◆ **EXERCISE DIRECTIONS**: Each line shown below should be copied exactly.

Stored data entries:
= Beginning of Section =

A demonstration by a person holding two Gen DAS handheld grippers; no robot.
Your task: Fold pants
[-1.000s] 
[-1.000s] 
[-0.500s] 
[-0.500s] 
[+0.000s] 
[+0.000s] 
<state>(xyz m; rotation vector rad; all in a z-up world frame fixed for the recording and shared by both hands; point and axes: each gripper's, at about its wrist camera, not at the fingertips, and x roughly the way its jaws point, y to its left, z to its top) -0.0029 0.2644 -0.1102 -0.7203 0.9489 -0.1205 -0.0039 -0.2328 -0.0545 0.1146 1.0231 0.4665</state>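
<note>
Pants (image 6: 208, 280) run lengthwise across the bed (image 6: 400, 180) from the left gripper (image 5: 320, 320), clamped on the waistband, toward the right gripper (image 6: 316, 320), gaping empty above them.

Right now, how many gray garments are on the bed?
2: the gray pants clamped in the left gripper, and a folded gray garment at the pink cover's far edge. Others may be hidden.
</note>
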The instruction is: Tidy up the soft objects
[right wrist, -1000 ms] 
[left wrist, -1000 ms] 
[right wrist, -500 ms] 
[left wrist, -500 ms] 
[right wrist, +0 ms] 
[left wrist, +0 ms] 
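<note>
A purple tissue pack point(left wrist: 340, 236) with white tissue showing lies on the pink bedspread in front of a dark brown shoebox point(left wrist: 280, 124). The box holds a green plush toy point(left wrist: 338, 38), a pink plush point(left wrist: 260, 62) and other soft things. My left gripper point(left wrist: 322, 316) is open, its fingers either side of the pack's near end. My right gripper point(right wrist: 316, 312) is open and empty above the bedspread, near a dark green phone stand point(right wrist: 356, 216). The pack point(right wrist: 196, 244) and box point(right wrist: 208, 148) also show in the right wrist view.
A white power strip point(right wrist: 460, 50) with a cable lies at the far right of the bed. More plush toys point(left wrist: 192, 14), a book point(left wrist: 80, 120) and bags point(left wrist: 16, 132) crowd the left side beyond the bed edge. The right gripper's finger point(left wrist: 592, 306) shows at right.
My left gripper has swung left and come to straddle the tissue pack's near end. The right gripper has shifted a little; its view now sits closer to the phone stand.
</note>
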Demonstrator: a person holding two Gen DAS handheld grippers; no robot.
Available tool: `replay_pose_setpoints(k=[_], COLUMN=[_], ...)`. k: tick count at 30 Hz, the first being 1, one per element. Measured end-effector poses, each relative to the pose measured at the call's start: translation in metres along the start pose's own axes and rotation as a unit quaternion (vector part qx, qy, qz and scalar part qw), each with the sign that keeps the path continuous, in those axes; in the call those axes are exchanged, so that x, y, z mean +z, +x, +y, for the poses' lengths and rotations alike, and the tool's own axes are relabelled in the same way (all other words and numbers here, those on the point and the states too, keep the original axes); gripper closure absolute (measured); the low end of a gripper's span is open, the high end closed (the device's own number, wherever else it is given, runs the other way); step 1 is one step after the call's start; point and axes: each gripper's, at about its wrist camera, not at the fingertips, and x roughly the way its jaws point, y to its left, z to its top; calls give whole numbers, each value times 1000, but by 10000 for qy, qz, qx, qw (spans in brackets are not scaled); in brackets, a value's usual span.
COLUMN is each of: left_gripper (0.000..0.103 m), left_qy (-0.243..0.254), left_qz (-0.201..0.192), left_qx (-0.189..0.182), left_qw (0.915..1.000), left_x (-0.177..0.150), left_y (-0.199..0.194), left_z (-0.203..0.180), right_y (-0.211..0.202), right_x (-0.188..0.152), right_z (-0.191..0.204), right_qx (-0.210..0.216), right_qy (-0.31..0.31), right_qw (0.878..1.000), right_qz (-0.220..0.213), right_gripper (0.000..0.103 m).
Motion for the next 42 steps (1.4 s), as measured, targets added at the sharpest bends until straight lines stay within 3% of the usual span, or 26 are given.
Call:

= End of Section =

◆ **WRITTEN RESPONSE**:
A demonstration by a person holding two Gen DAS handheld grippers; no robot.
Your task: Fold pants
[-1.000s] 
[-1.000s] 
[-0.500s] 
[-0.500s] 
[+0.000s] 
[+0.000s] 
<state>(xyz m; rotation vector rad; all in a z-up world frame fixed for the recording and shared by both hands; point and axes: each gripper's, at about its wrist camera, not at the fingertips, and x roughly the way its jaws point, y to its left, z to its top) -0.0029 0.2644 -0.1102 -0.7203 0.9489 -0.1205 -0.0039 -0.2328 -0.0545 0.1146 1.0231 0.4665</state>
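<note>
Pants (image 6: 208, 280) run lengthwise across the bed (image 6: 400, 180) from the left gripper (image 5: 320, 320), clamped on the waistband, toward the right gripper (image 6: 316, 320), gaping empty above them.

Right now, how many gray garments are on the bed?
2: the gray pants clamped in the left gripper, and a folded gray garment at the pink cover's far edge. Others may be hidden.
</note>
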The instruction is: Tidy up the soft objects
[right wrist, -1000 ms] 
[left wrist, -1000 ms] 
[right wrist, -500 ms] 
[left wrist, -500 ms] 
[right wrist, +0 ms] 
[left wrist, +0 ms] 
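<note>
A purple tissue pack point(left wrist: 340, 236) with white tissue showing lies on the pink bedspread in front of a dark brown shoebox point(left wrist: 280, 124). The box holds a green plush toy point(left wrist: 338, 38), a pink plush point(left wrist: 260, 62) and other soft things. My left gripper point(left wrist: 322, 316) is open, its fingers either side of the pack's near end. My right gripper point(right wrist: 316, 312) is open and empty above the bedspread, near a dark green phone stand point(right wrist: 356, 216). The pack point(right wrist: 196, 244) and box point(right wrist: 208, 148) also show in the right wrist view.
A white power strip point(right wrist: 460, 50) with a cable lies at the far right of the bed. More plush toys point(left wrist: 192, 14), a book point(left wrist: 80, 120) and bags point(left wrist: 16, 132) crowd the left side beyond the bed edge. The right gripper's finger point(left wrist: 592, 306) shows at right.
My left gripper has swung left and come to straddle the tissue pack's near end. The right gripper has shifted a little; its view now sits closer to the phone stand.
</note>
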Demonstrator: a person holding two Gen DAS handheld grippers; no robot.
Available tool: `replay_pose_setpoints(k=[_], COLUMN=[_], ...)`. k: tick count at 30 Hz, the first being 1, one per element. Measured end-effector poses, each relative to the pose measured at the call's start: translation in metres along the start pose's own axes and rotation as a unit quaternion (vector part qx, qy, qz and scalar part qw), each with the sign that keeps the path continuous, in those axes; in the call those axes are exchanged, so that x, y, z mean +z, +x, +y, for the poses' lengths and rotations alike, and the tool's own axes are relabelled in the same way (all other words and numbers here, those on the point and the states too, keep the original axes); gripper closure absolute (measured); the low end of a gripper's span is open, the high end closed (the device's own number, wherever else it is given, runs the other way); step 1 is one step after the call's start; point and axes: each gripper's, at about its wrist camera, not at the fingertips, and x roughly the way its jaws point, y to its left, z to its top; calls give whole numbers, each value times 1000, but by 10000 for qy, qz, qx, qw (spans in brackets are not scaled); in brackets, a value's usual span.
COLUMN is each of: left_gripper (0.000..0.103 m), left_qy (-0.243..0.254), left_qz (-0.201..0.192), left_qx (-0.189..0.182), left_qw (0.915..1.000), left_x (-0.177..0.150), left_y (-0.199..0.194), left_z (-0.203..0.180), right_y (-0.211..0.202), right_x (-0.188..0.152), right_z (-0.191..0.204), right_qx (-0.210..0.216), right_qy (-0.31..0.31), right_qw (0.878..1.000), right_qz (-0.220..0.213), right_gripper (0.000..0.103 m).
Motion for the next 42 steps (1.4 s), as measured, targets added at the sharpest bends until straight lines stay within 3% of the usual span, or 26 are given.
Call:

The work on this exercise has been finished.